À la fin de la journée, nous sommes tous fatigués. C’est indéniable. Mais réfléchissons un peu : quelle tête avons-nous en rentrant du travail ? Cette expression sur notre visage constitue également une tradition familiale, à notre insu. Après tout, il faut bien admettre que l’on peut entrer dans une maison de différentes manières.

Je me souviens que lorsque mon père rentrait du travail, ma mère ou ma grand-mère lui demandait : « Comment s’est passé le travail ? ». Il répondait presque toujours : « Tous les emplois sont bons si tu travailles avec ton cœur ! ». Et nous sourions tous. C’est le dialogue de mon enfance que je préfère.

Mon père arrivait toujours à rentrer à la maison après une journée de travail avec le sourire. L’un de ses principes était de laisser tous les problèmes de production en dehors de la maison familiale. Je voudrais citer un beau dialogue avec mon père que j’ai entendu si souvent dans mon enfance et qui restera à jamais dans ma mémoire.

Quand j’étais petit, je posais toujours la même question à mon père : « Papa, qu’est-ce que tu m’as apporté ? « Papa, qu’est-ce que tu m’as apporté ? ». S’il ne m’apportait rien ce jour-là, mon père me répondait toujours de la même manière : « Mon amour, ma fille ! ». Et nous nous enlacions. Si mon père m’apportait quelque chose de « savoureux », c’est-à-dire une friandise comestible, ou d' »intéressant », c’est-à-dire un jouet, un livre ou autre chose, nous avions toujours le même dialogue :

– « Papa, qu’est-ce que tu m’as apporté aujourd’hui ?

– Quelque chose, ma fille !

– Quelque chose de savoureux ou d’intéressant ?

– Aujourd’hui, c’est délicieux !

Et mon père me donnait un petit cadeau.

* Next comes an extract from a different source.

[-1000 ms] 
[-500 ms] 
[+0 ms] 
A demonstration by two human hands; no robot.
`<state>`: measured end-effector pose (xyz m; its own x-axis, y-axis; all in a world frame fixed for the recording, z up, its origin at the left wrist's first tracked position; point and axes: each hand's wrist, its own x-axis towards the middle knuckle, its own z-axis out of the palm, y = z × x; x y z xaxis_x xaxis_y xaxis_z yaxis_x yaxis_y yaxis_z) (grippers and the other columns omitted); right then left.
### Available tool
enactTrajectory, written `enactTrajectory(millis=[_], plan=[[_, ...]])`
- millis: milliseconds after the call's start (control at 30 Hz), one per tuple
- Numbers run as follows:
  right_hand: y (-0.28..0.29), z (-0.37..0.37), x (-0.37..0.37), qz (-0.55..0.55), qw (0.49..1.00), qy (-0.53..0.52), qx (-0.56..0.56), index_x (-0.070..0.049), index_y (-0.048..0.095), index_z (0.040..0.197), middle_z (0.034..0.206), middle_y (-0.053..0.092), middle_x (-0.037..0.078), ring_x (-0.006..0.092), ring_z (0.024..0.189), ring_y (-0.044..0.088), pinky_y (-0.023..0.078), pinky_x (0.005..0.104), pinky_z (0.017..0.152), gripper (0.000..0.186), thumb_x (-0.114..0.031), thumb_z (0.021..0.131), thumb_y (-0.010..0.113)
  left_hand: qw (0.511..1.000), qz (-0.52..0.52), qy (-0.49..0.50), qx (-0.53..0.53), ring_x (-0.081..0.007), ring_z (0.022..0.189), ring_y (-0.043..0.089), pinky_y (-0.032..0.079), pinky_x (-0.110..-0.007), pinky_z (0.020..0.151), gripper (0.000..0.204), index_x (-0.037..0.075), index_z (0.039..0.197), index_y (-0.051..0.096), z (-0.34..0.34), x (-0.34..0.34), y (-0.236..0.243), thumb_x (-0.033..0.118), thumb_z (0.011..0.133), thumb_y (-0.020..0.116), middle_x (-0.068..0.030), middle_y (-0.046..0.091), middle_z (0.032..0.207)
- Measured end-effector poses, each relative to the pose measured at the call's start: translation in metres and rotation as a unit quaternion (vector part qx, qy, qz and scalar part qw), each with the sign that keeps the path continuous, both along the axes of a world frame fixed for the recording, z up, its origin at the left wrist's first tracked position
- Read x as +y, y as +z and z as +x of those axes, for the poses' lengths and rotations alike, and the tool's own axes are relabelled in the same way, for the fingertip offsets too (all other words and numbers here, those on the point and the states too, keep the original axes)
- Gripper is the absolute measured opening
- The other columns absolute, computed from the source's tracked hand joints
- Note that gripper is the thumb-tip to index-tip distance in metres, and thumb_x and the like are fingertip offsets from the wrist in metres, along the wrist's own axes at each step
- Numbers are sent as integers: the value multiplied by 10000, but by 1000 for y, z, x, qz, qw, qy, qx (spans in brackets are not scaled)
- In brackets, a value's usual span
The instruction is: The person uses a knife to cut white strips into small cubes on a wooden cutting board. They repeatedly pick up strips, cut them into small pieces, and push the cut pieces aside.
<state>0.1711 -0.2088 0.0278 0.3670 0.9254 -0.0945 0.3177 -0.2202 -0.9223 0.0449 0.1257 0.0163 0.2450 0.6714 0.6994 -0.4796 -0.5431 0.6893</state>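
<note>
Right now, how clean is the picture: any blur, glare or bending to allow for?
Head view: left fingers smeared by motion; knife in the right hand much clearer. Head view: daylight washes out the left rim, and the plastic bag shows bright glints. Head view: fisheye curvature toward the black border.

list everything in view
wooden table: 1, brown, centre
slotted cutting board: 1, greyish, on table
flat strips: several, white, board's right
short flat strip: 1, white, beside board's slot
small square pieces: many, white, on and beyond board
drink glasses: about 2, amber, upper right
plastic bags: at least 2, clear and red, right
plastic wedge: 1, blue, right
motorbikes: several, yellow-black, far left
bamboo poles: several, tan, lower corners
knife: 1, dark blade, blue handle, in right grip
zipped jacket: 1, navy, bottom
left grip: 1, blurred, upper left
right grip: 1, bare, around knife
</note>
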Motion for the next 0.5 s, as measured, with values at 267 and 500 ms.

J’étais ravie, mais je me taisais au cas où :

– « Oh, comme c’est merveilleux ! Mais je n’ai rien en retour.

– Et je n’ai besoin de rien. Tout ce dont j’ai besoin, c’est de votre amour !

– Voilà qui est toujours bienvenu !

Après tous les mots de passe et les réponses qui ont été prononcés et bien connus des participants au dialogue, nous avons tous deux ri et nous nous sommes joyeusement serrés dans les bras l’un de l’autre. Mon père respectait le principe suivant : lorsque vous entrez dans la maison familiale, prononcez un mot de passe amical et attendez qu’on vous le rappelle.